There were minor problems of consistency — some parts of the river were sunlit (and even reachable from outside), but others were dark. The major problem resulted from the new concept Marc introduced: vehicles. In the original game, there were rooms, objects, and a player; the player always existed in some room. Vehicles were objects that became, in effect, mobile rooms. This required changes in the (always delicate) interactions among verbs, objects, and rooms (we had to have some way of making “walk” do something reasonable when the player was in the boat). In addition, ever-resourceful Zorkers tried to use the boat anywhere they thought they could. The code for the boat itself was not designed to function outside the river section, but nothing kept the player from carrying the deflated boat to the reservoir and trying to sail across. Eventually the boat was allowed in the reservoir, but the general problem always remained: anything that changes the world you’re modelling changes practically everything in the world you’re modelling

In short, Zork was aiming for a level of realism and complexity that really required an engine for simulating worlds in text, not just a series of hacked-together routines and GOTO statements. While they would eventually develop exactly that, the first step was to switch to an existing language more suitable for defining base cases and easily overriding them than Fortran.

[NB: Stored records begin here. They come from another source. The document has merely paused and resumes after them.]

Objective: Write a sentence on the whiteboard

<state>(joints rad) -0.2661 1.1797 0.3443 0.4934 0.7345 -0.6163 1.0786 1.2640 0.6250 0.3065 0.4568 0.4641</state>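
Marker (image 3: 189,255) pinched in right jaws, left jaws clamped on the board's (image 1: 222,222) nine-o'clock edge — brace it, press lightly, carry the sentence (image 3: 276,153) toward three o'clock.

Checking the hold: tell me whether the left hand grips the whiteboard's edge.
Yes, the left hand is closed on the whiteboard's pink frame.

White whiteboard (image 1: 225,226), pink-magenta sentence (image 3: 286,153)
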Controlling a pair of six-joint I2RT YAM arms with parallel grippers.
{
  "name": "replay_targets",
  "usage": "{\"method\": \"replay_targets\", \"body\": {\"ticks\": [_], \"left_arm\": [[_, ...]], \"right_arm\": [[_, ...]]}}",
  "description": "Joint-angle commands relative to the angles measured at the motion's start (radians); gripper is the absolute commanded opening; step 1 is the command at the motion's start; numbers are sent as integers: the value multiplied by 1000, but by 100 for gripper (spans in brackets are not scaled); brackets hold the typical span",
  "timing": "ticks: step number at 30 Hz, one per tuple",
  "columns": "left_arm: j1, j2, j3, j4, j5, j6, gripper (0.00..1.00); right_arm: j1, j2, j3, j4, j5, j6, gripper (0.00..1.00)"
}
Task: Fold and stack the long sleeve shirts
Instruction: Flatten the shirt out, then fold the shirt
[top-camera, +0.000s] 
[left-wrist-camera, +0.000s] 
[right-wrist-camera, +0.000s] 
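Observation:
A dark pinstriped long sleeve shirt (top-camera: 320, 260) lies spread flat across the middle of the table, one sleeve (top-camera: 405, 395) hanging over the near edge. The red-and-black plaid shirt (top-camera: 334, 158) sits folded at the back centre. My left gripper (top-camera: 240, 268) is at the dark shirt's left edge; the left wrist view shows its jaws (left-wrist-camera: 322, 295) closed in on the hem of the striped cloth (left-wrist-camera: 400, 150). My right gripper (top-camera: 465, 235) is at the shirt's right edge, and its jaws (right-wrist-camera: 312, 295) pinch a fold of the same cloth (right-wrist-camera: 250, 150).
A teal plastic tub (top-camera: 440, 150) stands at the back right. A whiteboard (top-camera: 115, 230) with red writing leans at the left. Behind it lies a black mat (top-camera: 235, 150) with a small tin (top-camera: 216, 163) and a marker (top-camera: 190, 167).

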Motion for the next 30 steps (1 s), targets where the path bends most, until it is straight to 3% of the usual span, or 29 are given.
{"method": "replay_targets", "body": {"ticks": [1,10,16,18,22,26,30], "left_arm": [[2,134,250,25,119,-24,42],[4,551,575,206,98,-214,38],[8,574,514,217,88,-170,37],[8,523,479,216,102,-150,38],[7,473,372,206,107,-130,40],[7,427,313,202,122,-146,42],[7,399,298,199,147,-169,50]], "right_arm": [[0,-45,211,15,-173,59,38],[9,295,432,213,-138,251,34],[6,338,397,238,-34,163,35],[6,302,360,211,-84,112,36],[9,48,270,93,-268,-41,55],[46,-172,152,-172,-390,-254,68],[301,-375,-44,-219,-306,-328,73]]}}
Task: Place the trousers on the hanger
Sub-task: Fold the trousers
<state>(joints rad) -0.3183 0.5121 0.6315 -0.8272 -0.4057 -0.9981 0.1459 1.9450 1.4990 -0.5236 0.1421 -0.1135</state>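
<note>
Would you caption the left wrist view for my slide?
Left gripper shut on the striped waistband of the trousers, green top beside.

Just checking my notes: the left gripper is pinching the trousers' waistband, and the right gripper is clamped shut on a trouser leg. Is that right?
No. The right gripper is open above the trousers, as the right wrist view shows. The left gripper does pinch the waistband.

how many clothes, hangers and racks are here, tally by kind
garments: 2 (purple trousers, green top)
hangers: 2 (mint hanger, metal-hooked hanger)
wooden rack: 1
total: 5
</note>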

Muddle – More Datatypes than Lisp

Zork was therefore written in a language called Muddle that had been devised by the research group the grad students were part of. The name was retconned as MDL (“MIT Design Language”) for more respectability, but had originally been named Muddle as a bit of grad student fun. Even the new name wasn’t immune from hacker humor: the joke went that the new acronym actually stood for “More Datatypes than Lisp.” Muddle aimed to be an improvement on Lisp, which the MIT group was quite familiar with: already by the late 70s it had a pedigree more than a decade long as an elegant, powerful alternative to Fortran and other workhorse languages. In Lisp, everything is represented as lists which can be altered, appended to each other, sorted, or nested. This universality of abstraction made Lisp capable of more self-reflexive operations than other kinds of programming languages: for decades, it was the language of choice for any code related to artificial intelligence.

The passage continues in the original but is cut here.